What the task requires:
Pull every line containing "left" out of the listing below.

Collected data:
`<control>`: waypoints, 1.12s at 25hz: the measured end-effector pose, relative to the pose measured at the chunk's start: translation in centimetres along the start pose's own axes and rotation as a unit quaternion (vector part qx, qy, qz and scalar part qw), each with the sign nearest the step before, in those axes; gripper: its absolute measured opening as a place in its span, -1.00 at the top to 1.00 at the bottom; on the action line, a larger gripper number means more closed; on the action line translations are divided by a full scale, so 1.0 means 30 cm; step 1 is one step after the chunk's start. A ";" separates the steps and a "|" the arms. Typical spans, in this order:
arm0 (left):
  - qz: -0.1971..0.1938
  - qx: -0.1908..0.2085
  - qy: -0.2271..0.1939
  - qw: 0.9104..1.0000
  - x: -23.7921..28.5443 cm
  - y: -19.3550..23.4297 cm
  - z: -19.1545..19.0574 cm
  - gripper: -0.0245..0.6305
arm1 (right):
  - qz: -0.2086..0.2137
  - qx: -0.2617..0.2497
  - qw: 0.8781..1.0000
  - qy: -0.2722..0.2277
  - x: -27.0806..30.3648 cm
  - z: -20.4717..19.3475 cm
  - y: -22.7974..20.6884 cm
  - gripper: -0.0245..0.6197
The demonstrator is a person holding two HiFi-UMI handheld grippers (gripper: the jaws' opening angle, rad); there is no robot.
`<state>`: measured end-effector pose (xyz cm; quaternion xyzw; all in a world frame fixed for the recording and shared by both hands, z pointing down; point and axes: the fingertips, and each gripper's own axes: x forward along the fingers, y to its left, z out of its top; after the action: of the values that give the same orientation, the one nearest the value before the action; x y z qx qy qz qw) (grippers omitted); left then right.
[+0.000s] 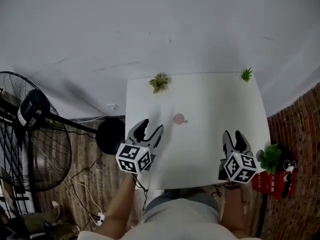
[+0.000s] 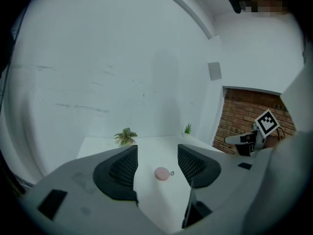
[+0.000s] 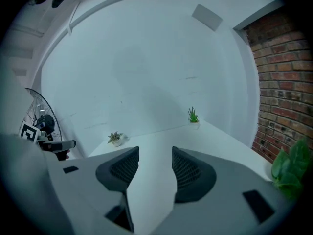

Task response:
arm0 (left):
`<state>`: measured end-effector pose (xyz cm; quaternion xyzw; all in a world frame fixed for the recording and shared by both hands, z pointing down; point and axes: the fingertips, and each gripper's own axes: x forward along the fingers, y to its left, z out of its top; after the action: of the values that give the same orientation, the one nearest the value before the action; x y z qx qy qz qw) (grippers omitted); left then right.

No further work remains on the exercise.